Han pasado seis años, y en el recuerdo de este otro martes tan diferente a aquel, me será imposible obviar a quienes se pusieron el estetoscopio al pecho cuando la nube de polvo provocada por el sismo aún no se había desvanecido. Los médicos cubanos, que no llegaron porque estaban desde hacía años, fueron los primeros en sanar. No tuvieron que preparar maletas ni subir a un avión, porque habían plantado bandera desde 1998 cuando el devastador huracán George inundó de tristezas al primer país libre de Latinoamérica.
Ellos, los olvidados de los grandes titulares, fueron el mejor alivio para Haití.
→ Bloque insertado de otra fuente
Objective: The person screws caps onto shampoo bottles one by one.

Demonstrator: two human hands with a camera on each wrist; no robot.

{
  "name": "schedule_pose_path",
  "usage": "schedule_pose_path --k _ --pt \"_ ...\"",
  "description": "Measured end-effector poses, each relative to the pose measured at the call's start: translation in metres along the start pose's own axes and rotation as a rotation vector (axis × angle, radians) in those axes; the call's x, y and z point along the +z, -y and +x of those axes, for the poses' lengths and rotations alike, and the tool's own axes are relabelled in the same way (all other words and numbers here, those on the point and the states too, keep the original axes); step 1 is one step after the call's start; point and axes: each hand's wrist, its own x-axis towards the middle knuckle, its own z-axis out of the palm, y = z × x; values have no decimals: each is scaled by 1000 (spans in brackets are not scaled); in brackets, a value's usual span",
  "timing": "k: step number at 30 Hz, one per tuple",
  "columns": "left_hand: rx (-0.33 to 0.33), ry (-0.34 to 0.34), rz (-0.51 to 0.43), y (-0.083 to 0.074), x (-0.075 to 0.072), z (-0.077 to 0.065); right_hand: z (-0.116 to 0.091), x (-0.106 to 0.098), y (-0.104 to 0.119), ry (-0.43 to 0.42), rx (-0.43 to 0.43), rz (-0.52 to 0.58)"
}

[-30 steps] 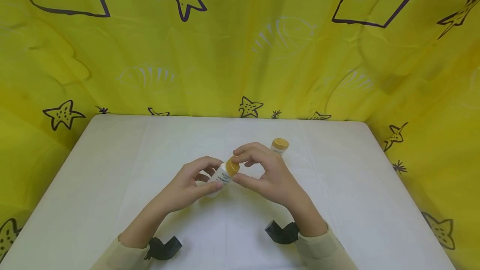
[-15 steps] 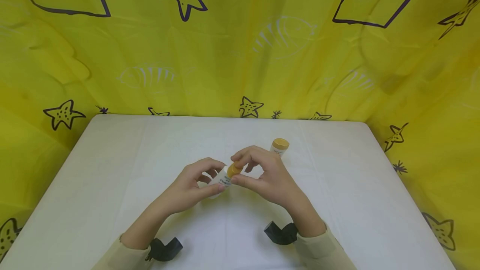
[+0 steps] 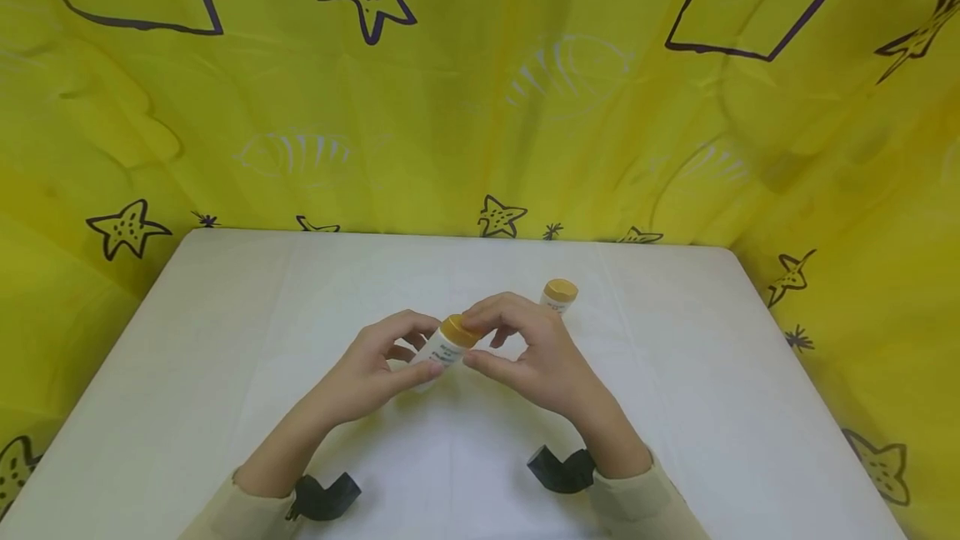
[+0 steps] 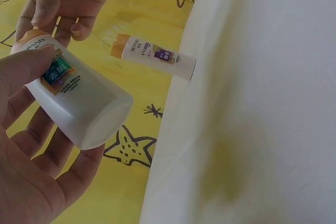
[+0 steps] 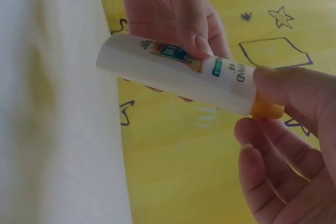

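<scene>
My left hand grips a white plastic bottle, thumb on the label side and fingers behind it. The bottle leans with its orange cap up and to the right. At the cap my right hand pinches, its thumb on one side and fingertips on the other. Small print and a green label mark the bottle, seen from its base end in the left wrist view. Part of the cap is hidden under the right fingers.
A second white bottle with an orange cap stands upright on the white table, just beyond my right hand. Yellow patterned cloth hangs behind and beside the table. A black wrist mount sits on the left forearm, another on the right.
The right fingers have shifted on the cap, and more of its orange top shows now than half a second ago. Both hands stay in nearly the same place. The second bottle has not moved.
</scene>
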Motion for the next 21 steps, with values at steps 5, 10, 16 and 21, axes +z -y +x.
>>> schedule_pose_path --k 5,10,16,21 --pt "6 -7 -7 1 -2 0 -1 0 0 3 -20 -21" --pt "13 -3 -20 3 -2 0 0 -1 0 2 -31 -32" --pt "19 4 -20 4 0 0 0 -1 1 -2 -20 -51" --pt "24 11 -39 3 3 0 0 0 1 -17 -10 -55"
Todavía resuena la frase de la doctora Yilian Jiménez, jefa de la brigada médica, cuando a pocas horas de llegar con el primer refuerzo y al teléfono con el Comandante en Jefe dijo: “la situación es difícil, pero ya hemos comenzado a salvar vidas”.
Seis años después Cuba continúa salvando en ese pedacito de tierra que solo es noticia cuando la naturaleza se enfurece allí. Mientras buena parte de la comunidad internacional ha pasado a tener “cosas mejores” en las que ocuparse, un médico cubano sigue sentado a la vera del niño que no tiene familia, un maestro nuestro continúa repitiendo un “yo sí puedo” esperanzador, un entrenador isleño colma de sueños olímpicos a sus atletas, o un joven haitiano recibe aquí su título universitario. Historias todas de larga data, que el sismo más demoledor no podrá lastimar.
*Camioneta del transporte público de Haití.